If you employer has withheld very little from your check, you may get a big tax bill next year.
Gain your money back by checking your W-4 today and adjusting your withholdings. In case you have been making quarterly payments yourself, you can easily adjust the payments you will make before December 31st.
#4 File Your 8962
If you are one of the millions of taxpayers who filed Form 8962 last year to reconcile the health insurance credits you received through the Affordable Care Act, and DO NOT have a filing extension lying around, now is high time to do it.
The form was meant to reconcile the difference between estimated credit you have received, and the amount you are eligible for (calculated using your total income at year’s end).
You must reconcile it before the 31st because if it moves into next year, it may jeopardize your premium tax credit.
“But, it’s the IRS’s problem!” I hear you, but the IRS has to hear it from you too. And unless you file the form, nothing will come of it. Delay it, and it will only add to your problems.
#5 Contribute to Charities
Contributing to charitable causes before december 31st is a popular strategy for tax reductions. You have several options for contributing to charitable causes to gain tax reduction.
You can contribute to a charitable cause, and itemize those deductions. Make sure that for every contribution worth $250 and above, you receive a “contemporaneous” written receipt. Furthermore, for contributions below that amount, create and maintain a record of all contributions in the form of receipts, and statements (credit card and bank).
If you have had plans for making a significant contribution to a charity in the form of appreciate stock/mutual fund shares, then gifting them either directly, or through a donor-advised fund can boost your tax return savings.
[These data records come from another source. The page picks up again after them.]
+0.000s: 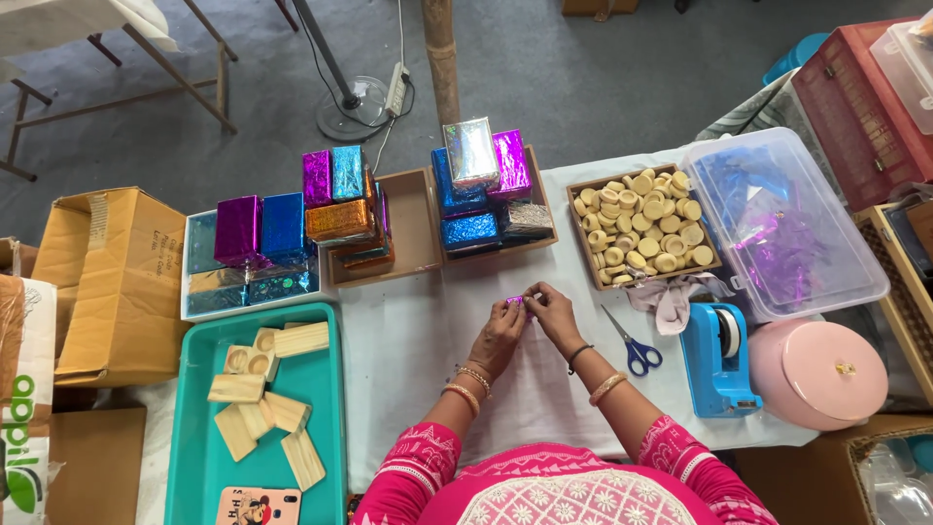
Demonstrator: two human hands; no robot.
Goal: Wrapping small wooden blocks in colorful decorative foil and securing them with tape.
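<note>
We pinched small purple shiny piece [515,300] between both hands, mid-table. Left hand [499,333] and right hand [554,313] fingers closed tight on it, keeping it steady. Scissors [632,345], blue tape holder [717,358] near right edge, handy.

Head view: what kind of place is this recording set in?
Probably a small craft or gift-packing workshop. Wooden trays hold foil-wrapped boxes, a box holds round pale discs, and bare wooden blocks wait in a teal tray. A tape dispenser and scissors lie on the cloth-covered table.
</note>
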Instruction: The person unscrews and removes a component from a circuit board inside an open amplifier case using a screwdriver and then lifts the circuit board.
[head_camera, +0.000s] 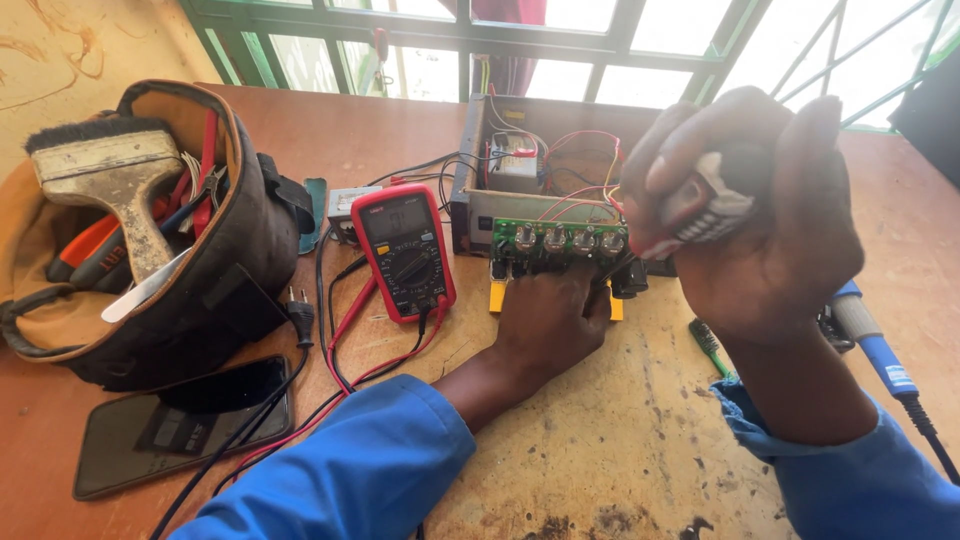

NOTE: the appreciated assets/securities must be in your portfolio for over an year in which case your charitable-contribution deduction’s value is based on the fair-market value of the securities on the date when it was gifted instead of being the amount you paid for the asset. Additionally, any profits made on those assets/securities will not be tax deductible.
A donor-advised fund is your second option, in case appreciated securities are not accepted by your cause. This fund allows the fund’s administrator to sell the securities and transfer the proceeds to your account. The value of the securities can be deducted from your tax return, giving you the option of deciding where the money will be donated later.
Final Words — Ere the Clock Strikes 12
You still have until December 31st, and by simply scheduling some time to addressing each of the tax strategies above, you are sure to gain a hefty tax refund next year.